If Mr Bowers is a man in such ⟨c⟩ircumstances, and of such character, ⟨a⟩s not to ⟨r⟩ender the acceptance of his cloth ⟨i⟩mproper, I request the favor of you to forward my letter to him; but even in this case, if I could offer him something as an equivalent ⟨I⟩ should be better pleased provided he would not ⟨t⟩hink himself hurt at the idea of pay—On the other hand—if upon enquiry, or your own knowledge ⟨of⟩ Mr Bowers, you should judge it not ⟨r⟩ight in me to receive any thing from him as a present, I beg the favor of you ⟨to⟩ withhold the letter, & advise me of it, ⟨th⟩at I may return the Cloth.4 I unwilling⟨ly⟩ give you this trouble, but I know you will excuse it in Dr Sir Yr most Obedt Se⟨r⟩.
ADfS, DLC:GW; Varick transcript, DLC:GW. Mutilated portions of the draft manuscript are supplied within angle brackets from the Varick transcript.
1. Gist’s reply to GW on 21 June indicates that the letter sent him was dated 3 June.
2. Gist had left camp for Baltimore, where Maryland officials had requested him “to head the Militia” being deployed to thwart potential British attacks like recent ones on the Virginia coast (Maryland Delegates to GW, 23 May; see also GW to Maryland Delegates, 25 May, and to Gist, 27 May). For Gist’s arrival at Baltimore on 1 June, see his letter to Thomas Johnson, that date (Md. Archives, description begins Archives of Maryland. 72 vols. Baltimore, 1883–1972. description ends 21:438).

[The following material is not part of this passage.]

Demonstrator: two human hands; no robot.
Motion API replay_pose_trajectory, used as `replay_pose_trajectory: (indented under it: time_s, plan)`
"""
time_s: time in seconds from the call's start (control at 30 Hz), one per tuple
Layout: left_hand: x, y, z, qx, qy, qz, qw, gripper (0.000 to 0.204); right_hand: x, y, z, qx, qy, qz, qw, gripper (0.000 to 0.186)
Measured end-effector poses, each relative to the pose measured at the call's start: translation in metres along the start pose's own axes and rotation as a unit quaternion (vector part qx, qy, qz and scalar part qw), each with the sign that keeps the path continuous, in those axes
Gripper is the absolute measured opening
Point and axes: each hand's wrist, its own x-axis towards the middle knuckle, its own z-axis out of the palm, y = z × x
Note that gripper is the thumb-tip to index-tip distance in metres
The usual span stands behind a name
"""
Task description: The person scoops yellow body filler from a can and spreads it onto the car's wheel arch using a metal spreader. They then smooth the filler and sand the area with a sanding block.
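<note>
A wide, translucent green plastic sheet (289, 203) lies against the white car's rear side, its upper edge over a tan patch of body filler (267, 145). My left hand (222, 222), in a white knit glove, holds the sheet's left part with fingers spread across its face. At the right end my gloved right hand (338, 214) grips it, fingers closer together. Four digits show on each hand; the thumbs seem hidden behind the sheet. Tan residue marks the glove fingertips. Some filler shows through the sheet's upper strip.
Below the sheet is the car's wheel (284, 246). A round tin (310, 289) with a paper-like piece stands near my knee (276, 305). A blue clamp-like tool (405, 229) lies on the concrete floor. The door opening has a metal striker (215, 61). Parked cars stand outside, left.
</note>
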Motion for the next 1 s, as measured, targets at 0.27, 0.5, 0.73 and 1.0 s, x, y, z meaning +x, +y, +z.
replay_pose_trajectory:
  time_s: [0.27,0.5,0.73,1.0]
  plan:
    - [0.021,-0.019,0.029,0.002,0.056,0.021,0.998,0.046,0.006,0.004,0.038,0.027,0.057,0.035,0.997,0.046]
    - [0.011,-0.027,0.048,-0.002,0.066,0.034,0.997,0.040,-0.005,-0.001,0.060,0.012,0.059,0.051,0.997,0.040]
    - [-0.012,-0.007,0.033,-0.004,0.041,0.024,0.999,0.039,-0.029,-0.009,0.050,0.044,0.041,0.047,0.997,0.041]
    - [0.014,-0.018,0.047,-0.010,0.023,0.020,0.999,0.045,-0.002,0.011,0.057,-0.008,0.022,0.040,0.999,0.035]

3. The enclosed letter for Nicholas Rogers has not been found, but see GW to Rogers, 28 May. Rogers, who had resigned from the Continental army as a brevet lieutenant colonel, had painted miniatures of GW and Martha Washington (see GW to John Parke Custis, 1 Feb. 1778, n.1, and Rogers to GW, 6 May 1779, and n.1 to that document).